Although Sevan said he never recommended any oil companies, the investigation led by Volcker concluded that he repeatedly solicited allocations of oil from Iraq under the program and “created a grave and continuing conflict of interest.”

Volcker also said there was “convincing and uncontested evidence” that the selection of the three U.N. contractors for the oil-for-food program — Banque Nationale de Paris, Saybolt Eastern Hemisphere BV and Lloyd’s Register Inspection Limited — did not conform to established financial and competitive bidding rules.

Sevan denied any wrongdoing, the report said, but it added that evidence from Iraqi officials contradicted those denials. However, a summary of the report’s findings did not accuse Sevan of any criminal actions.
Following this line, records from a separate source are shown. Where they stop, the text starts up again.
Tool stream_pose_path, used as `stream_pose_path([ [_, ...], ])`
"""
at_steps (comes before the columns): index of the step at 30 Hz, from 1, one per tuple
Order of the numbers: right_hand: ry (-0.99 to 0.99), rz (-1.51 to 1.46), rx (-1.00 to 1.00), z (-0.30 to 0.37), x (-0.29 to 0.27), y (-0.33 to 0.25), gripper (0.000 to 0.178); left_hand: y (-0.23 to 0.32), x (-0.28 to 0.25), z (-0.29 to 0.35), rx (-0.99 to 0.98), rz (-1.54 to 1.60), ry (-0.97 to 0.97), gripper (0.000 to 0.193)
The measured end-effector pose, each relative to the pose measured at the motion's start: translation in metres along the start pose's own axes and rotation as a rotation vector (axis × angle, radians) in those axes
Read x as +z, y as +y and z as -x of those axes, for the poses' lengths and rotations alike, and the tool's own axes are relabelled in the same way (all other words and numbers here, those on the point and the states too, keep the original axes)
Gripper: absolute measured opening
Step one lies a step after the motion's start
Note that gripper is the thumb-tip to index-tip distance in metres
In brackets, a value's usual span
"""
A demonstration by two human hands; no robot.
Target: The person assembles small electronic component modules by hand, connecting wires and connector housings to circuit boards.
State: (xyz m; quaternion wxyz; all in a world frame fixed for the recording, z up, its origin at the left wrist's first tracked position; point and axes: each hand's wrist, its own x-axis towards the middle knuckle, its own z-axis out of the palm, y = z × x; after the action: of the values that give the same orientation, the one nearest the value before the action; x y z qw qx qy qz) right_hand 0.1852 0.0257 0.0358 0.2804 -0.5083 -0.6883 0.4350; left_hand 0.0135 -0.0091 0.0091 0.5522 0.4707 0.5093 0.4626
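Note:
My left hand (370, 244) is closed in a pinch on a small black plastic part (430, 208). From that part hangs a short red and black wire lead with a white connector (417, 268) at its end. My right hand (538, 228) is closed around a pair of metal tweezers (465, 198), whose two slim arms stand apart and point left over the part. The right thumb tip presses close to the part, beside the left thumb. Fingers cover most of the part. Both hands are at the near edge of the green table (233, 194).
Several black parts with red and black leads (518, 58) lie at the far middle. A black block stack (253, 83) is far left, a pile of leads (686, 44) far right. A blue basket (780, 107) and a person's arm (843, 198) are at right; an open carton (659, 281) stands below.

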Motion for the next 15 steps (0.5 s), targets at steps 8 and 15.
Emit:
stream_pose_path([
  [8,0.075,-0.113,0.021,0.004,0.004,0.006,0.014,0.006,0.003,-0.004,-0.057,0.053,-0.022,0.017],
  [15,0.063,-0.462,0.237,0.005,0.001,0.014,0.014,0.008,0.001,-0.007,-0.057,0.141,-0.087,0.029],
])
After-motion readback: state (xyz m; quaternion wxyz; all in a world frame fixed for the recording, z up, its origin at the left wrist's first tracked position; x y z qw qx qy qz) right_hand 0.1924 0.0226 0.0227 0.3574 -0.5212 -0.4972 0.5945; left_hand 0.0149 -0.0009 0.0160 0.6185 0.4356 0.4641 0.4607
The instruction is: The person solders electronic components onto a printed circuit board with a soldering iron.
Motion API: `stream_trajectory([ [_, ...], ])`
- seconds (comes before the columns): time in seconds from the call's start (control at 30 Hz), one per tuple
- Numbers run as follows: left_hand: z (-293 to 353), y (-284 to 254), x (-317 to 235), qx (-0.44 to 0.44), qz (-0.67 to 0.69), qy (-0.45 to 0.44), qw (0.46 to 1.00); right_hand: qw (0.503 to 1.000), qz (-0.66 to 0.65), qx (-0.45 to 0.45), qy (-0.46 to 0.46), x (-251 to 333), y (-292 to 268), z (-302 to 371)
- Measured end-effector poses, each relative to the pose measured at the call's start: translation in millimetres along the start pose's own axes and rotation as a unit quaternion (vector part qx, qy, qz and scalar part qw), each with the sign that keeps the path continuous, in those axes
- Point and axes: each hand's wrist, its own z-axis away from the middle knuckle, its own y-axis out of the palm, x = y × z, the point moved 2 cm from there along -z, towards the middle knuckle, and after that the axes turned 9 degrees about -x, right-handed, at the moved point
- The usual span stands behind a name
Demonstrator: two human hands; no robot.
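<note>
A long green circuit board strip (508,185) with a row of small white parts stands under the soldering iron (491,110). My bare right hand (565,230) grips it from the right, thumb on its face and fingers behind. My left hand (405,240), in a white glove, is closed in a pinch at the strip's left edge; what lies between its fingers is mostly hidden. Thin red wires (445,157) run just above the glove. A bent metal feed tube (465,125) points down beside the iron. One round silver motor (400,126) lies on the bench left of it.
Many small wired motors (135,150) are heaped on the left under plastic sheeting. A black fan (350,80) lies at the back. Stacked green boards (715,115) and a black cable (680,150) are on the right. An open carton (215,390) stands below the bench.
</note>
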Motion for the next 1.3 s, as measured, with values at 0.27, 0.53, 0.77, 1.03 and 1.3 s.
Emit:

Volcker’s committee said it investigated allegations that Sevan, while executive director of the oil-for-food program, requested oil allocations from the Iraqi government on behalf of the African Middle East Petroleum Co. Ltd. Inc., a Swiss-based oil trading company known as AMEP.

The committee concluded that Sevan solicited and received several million barrels of allocations on behalf of AMEP in 1998-2001. Those allocations generated $1.5 million in revenues, the report said.

Those solicitations “presented a grave and continuing conflict of interest, were ethically improper, and seriously undermined the integrity of the United Nations,” the report said.

The report said Sevan “was not forthcoming to the committee when he denied approaching Iraqi officials and requesting oil allocations on behalf of AMEP.”

In a separate investigation by U.S. arms inspector Charles Duelfer, allegations surfaced that Sevan may have personally profited by receiving vouchers to sell Iraqi oil. According to the Duelfer report — which got its information from the former Iraqi oil ministry — Sevan allegedly received vouchers for 7.3 million barrels of oil through various companies and representatives that he recommended to Iraqi ministries.

The financial take would have been in the range of $700,000 to $2 million, depending on oil prices.

The oil-for-food program, launched in December 1996 to help ordinary Iraqis cope with U.N. sanctions imposed after Saddam Hussein’s 1990 invasion of Kuwait, quickly became a lifeline for 90 percent of the population.